What is expected: Repeat exactly the lines from the start of the entries below through the line containing "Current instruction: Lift". Omit the rest.

The data:
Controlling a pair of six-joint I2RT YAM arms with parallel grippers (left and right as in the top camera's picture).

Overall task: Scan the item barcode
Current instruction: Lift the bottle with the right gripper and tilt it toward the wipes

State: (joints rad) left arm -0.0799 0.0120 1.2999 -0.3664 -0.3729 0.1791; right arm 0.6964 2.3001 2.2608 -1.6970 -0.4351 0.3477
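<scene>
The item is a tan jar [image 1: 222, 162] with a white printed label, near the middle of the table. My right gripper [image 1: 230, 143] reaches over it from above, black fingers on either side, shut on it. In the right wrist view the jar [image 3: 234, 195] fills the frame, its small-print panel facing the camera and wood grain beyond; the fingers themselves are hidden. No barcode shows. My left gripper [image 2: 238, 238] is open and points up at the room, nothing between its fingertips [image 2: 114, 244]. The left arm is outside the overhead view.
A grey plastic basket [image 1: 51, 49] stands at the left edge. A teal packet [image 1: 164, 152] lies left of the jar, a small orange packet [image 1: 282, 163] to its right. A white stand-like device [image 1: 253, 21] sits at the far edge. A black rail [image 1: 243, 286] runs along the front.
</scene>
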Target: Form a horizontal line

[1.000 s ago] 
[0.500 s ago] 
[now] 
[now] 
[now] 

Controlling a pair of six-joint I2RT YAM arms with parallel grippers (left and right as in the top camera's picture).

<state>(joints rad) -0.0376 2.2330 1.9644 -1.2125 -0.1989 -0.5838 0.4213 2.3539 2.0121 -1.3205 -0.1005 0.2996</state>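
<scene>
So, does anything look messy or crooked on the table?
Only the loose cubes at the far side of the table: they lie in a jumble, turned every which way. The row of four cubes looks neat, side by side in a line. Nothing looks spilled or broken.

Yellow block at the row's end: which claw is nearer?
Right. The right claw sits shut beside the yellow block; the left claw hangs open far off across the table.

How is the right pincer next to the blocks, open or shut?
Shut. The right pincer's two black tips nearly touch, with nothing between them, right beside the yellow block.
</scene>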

Response to the exercise:
Controlling a pair of six-joint I2RT YAM arms with parallel grippers (left and right as in the top camera's picture).

Overall task: Scan the item barcode
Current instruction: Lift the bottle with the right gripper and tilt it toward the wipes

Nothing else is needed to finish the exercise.